Knock-out (KO) and Wild-type (WT) mice were injected intraperitoneally with MNU (60 mg/kg). Optical coherence tomography (OCT) images were recorded before euthanization. Photoreceptor loss was analyzed at 1, 3, 6 , 12, 18 , 24, 48 and 72 hours after MNU treatment. Retinal function was assessed by electroretinography (ERG) over the same time course. TUNEL staining was utilized to evaluate photoreceptor apoptosis. PARP1 activation was assessed by PAR Western blot. Finally, we tested retinal cell cultures from WT and PARP1 KO mice for their relative susceptibility to MNU toxicity.
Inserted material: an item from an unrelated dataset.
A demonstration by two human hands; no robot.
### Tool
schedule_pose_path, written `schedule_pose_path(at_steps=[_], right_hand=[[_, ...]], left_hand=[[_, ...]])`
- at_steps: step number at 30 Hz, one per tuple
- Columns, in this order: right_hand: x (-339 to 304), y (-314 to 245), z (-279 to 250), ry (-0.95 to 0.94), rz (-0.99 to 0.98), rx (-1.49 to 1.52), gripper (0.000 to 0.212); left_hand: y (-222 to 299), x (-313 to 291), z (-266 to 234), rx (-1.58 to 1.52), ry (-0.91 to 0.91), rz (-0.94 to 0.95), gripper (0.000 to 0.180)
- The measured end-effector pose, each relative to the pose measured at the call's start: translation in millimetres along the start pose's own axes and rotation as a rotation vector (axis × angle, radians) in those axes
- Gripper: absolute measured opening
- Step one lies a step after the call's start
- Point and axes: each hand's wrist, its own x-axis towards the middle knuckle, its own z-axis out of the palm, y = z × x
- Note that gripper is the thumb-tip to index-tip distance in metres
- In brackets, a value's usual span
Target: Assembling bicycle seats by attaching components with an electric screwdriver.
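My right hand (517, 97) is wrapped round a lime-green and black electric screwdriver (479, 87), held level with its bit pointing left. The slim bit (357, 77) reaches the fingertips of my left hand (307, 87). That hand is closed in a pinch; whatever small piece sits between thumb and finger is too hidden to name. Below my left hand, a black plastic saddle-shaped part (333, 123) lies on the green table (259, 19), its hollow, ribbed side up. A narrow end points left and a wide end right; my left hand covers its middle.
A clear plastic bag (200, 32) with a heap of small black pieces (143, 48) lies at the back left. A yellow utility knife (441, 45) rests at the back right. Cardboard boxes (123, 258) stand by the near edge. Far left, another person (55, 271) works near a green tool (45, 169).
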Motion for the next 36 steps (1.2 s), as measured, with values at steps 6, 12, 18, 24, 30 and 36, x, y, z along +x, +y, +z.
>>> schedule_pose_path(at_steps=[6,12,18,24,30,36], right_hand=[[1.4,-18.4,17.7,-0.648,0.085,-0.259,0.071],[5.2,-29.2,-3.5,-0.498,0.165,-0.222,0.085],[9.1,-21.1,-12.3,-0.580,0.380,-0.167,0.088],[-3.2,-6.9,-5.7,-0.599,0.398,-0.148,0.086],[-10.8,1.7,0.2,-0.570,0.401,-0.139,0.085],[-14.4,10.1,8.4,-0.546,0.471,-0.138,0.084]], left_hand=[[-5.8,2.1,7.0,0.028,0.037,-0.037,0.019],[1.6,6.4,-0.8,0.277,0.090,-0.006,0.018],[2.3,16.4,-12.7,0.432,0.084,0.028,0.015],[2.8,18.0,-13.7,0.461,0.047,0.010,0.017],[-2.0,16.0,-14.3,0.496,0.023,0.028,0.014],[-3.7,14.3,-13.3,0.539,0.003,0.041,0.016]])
Significant PAR accumulation was identified in WT retinas 6 hours after MNU treatment, suggesting MNU can activate PARP signaling in the retina. MNU can lead to a rapid decrease in retinal function, as measured by ERG, at 6 hours post-injections. With the absence of any structural changes in WT MNU-treated group , all ERG components decreased progressively. Amplitude of a-waves and b-waves in both scotopic and photopic light stimulus showed significant reductions, nearly to flat when compared with those of normal a-waves and b-waves. Preceded by changes in retinal function, ONL was entirely absent on OCT images after 12 hours in WT mice. In contrast, the ONL was well preserved in PARP knockout mice, and ERG also revealed clear difference between wt and PARP knockouts. In dissociated retinal cultures, MNU induced significant cell death in wt retinal cells at 24 hours, with only 10% cells surviving the treatment. In contrast, PARP-1 knockout enhanced cell survival approximately 2-fold.
Our results demonstrate that PARP activation plays a pivotal role in MNU-induced photoreceptor death in vitro and in vivo, and genetic deletion of PARP1 can promote photoreceptor survival. We suggest PARP1 may be a target for developing novel therapeutics to treat some forms of retinal degenerative disease.